Step One: You can create your slides in PowerPoint, but save them in a picture format such as jpeg or gif. They then save as separate image files.
Step Two: Use the Add Media button to add your slides to the media list, Click on the first slide and adjust the duration in seconds. You can always edit this later. Click on the green down arrow to add to your storyboard. Repeat this step for each slide, or video footage you will be using in your presentation.
Step Three: To record your own head talking you will need a web-camera set up. Take the slider to the position in your storyboard (video track) where you wish to start, and click the plus button on the little overlay track between the video and audio tracks. You will have the option of overlaying text or video. Click on video, and click on the record button. Your web camera will spring to life and you can record your spiel. Click OK when you have finished.
Step Four: A tiny little square will overlay on your slide. You will then need to adjust the size and position in the Selected Clip preview window. If you have made errors in your recording you can edit the footage at this stage before adding it. You can even use the opacity slider to turn yourself into a ghostly transparent image.
Step Five: Here comes the tricky bit. VieoPad does not enable the sound-track from your recording in overlay mode! Ouch, and what a pity. There is a workaround, though. What you recorded should be sitting in your videos folder, or in your media list inside VideoPad, of course. click it to get in the preview window and add to your video track.

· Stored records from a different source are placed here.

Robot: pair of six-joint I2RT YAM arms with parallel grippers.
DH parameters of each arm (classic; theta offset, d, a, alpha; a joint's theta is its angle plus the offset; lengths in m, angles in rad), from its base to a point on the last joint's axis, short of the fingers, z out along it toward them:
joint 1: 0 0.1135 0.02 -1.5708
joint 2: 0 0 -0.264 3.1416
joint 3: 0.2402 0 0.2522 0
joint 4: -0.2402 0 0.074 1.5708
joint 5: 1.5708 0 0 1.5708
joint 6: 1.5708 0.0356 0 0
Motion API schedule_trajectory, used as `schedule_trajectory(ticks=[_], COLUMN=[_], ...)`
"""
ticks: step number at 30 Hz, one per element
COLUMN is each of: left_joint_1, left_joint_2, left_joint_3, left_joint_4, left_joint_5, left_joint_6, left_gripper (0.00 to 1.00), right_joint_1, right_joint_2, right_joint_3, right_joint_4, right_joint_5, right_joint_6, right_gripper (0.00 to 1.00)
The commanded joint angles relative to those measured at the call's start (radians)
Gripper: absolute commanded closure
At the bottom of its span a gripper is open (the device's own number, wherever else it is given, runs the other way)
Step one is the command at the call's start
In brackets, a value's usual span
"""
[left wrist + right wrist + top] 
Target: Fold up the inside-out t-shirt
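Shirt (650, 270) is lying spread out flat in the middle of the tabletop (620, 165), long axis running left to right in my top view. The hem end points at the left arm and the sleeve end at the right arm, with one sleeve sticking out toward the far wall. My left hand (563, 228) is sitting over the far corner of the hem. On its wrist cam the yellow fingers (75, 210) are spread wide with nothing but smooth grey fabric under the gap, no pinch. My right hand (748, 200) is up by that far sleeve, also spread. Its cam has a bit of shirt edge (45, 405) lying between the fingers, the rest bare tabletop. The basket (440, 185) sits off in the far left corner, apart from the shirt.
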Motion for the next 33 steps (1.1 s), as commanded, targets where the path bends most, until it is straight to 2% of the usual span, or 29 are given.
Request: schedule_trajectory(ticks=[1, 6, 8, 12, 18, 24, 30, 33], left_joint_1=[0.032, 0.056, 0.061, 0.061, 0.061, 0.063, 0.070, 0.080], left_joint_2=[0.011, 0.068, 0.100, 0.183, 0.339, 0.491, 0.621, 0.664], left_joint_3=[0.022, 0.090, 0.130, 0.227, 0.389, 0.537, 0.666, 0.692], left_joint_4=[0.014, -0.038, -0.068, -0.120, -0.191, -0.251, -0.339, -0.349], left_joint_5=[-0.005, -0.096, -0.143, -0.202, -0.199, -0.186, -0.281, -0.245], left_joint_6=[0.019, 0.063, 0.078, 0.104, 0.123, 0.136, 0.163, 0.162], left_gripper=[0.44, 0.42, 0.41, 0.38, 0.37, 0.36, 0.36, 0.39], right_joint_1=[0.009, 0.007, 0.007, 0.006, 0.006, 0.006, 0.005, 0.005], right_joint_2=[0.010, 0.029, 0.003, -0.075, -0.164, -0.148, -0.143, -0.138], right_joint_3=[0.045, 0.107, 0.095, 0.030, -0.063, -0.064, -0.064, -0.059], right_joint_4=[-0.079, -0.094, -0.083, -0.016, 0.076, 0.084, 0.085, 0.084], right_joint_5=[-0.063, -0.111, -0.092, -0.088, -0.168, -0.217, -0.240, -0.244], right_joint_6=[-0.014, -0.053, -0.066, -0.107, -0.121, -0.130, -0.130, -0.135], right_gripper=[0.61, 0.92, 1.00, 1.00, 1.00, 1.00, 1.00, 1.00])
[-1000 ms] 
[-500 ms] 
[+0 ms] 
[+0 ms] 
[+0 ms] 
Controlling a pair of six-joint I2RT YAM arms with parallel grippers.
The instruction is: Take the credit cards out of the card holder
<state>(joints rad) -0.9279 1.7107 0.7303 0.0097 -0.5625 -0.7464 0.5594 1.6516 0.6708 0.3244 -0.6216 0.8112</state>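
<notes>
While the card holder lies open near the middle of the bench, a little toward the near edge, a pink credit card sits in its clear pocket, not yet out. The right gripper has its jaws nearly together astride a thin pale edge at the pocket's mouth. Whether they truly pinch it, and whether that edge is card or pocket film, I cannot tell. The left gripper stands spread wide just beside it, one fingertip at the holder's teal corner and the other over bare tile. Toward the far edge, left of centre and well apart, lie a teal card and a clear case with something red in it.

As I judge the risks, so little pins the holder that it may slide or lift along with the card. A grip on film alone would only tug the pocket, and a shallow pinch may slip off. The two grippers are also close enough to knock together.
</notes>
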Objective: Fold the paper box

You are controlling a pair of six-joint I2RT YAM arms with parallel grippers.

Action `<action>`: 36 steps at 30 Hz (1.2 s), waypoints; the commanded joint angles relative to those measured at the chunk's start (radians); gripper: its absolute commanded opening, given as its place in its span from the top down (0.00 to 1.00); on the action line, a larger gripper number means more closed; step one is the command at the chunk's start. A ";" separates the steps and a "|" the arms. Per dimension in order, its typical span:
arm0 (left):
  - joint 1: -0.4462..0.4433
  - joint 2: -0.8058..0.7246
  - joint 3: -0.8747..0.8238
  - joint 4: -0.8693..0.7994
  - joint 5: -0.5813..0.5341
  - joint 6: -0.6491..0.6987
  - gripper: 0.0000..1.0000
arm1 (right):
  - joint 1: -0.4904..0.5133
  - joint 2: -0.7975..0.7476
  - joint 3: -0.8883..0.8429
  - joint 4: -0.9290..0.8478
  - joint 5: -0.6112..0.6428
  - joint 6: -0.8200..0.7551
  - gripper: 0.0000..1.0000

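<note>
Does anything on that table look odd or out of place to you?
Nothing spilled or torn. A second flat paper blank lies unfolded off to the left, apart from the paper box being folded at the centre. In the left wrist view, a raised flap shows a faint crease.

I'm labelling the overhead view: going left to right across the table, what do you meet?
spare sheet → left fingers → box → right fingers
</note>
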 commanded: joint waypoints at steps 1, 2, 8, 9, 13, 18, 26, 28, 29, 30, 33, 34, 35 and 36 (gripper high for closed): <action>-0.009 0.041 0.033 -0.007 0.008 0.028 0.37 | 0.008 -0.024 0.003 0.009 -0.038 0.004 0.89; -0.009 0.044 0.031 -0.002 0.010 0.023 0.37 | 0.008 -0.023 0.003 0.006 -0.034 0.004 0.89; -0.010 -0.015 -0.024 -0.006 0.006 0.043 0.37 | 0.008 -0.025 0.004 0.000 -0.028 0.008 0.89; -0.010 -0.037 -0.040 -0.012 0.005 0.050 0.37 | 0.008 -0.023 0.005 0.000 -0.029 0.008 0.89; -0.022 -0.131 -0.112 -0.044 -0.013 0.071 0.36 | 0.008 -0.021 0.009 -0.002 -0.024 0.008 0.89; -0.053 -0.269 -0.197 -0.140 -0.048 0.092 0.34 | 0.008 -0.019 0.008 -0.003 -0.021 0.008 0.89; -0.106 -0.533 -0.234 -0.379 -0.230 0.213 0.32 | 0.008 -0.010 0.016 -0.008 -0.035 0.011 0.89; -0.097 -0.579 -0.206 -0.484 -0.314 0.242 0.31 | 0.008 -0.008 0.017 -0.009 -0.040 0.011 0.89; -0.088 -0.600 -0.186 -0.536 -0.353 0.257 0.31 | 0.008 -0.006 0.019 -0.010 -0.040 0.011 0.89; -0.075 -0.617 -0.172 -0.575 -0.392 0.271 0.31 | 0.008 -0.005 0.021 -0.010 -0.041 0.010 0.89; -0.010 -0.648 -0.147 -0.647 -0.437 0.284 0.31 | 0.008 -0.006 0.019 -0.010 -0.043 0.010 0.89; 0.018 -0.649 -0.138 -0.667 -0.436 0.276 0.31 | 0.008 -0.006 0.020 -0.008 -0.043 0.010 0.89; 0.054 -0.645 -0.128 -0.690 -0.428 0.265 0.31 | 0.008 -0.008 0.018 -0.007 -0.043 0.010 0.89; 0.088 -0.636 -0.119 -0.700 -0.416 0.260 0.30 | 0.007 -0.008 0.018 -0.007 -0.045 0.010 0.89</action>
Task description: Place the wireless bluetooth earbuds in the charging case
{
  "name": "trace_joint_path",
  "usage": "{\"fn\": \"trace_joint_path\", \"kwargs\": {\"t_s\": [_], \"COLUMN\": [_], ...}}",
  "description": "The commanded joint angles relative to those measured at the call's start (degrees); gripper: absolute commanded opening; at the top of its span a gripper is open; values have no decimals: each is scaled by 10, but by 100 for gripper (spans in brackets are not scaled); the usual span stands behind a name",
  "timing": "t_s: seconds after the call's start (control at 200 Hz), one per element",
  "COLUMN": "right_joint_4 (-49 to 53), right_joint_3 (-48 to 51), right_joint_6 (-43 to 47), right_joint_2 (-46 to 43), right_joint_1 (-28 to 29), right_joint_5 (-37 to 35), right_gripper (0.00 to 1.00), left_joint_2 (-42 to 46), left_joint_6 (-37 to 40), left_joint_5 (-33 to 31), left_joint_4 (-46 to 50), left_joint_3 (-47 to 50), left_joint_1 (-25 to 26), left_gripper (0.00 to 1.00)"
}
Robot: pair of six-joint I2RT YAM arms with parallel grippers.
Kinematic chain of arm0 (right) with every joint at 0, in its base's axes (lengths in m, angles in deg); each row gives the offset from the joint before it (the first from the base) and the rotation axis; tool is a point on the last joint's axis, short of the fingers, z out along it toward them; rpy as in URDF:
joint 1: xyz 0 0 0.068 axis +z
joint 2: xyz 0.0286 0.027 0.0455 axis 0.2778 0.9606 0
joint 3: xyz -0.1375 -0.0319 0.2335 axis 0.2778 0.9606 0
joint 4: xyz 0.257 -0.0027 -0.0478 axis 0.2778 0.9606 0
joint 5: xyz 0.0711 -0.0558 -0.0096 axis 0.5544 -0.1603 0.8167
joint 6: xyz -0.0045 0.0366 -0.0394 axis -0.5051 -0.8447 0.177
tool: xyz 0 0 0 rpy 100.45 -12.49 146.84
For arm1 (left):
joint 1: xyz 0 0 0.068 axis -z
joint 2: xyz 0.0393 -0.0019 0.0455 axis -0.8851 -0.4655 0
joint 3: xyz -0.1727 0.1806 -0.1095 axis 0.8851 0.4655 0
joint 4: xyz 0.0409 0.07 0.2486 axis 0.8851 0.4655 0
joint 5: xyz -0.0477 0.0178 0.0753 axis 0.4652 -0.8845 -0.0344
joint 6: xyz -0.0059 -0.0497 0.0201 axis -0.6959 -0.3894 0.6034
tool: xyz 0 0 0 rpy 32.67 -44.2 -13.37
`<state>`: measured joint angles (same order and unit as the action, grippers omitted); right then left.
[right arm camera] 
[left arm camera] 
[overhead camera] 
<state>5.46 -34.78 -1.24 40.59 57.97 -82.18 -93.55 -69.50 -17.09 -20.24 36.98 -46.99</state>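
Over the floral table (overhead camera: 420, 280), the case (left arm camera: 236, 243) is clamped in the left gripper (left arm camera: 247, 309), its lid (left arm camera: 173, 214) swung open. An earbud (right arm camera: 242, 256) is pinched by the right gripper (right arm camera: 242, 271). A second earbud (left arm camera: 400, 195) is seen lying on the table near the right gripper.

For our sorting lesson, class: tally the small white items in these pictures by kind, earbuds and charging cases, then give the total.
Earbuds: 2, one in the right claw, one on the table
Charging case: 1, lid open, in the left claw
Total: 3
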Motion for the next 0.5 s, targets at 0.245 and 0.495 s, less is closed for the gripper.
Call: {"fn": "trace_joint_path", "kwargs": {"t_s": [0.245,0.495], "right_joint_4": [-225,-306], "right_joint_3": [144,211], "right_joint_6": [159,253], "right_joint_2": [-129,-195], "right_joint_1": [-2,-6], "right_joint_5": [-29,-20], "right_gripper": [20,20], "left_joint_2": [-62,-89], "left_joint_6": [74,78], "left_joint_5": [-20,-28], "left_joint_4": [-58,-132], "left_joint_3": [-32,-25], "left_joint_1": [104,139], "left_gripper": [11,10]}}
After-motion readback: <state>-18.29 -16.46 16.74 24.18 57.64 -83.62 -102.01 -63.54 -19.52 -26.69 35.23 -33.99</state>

You should see the audio from the video in the audio track. Right click on it and select unlink sound clip. You can now move that sound clip and align it perfectly with your video overlay and you can delete the video part from the video track. Phew. Pretty hard that bit, but once you get the hang of it, annoying … but you can’t argue with free!
Step Six: Save your movie. It will then be available in a wmv or avi format (in the free version of the software) or in other formats if you pay for the software.
I would keep all movies very short. It is better to have a few short clips explaining one or two points that your students can use, than a long lecture that is of little use to anybody.